DATA SECTION
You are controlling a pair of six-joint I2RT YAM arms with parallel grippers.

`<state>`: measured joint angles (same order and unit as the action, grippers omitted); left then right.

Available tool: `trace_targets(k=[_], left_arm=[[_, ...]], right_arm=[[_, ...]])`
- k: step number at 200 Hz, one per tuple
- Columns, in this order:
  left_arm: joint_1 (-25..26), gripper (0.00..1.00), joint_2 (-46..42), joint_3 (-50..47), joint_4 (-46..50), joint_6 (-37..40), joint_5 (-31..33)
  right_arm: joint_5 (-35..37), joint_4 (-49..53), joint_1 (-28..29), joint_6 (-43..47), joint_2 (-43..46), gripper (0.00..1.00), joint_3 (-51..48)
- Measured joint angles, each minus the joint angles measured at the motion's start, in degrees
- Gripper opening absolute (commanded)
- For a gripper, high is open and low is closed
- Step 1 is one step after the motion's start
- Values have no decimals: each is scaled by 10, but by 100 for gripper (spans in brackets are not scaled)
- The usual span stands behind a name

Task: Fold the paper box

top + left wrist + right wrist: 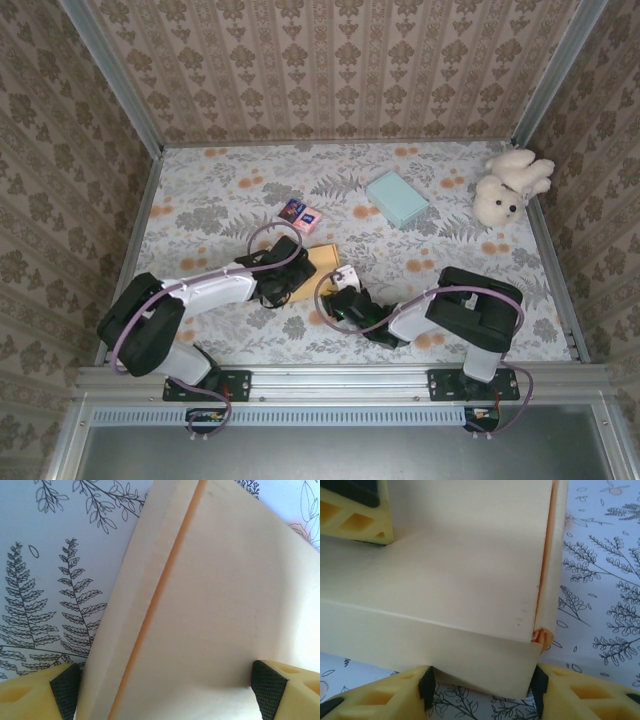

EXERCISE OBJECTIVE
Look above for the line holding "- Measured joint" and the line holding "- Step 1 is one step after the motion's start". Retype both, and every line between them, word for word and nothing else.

WRITTEN ANSWER
- Measured joint angles, each minus the joint angles measured at the motion's start, in degrees
- Gripper opening absolute (commanded)
- For a gripper, high is open and low is closed
- Step 1 is one step after the motion's start

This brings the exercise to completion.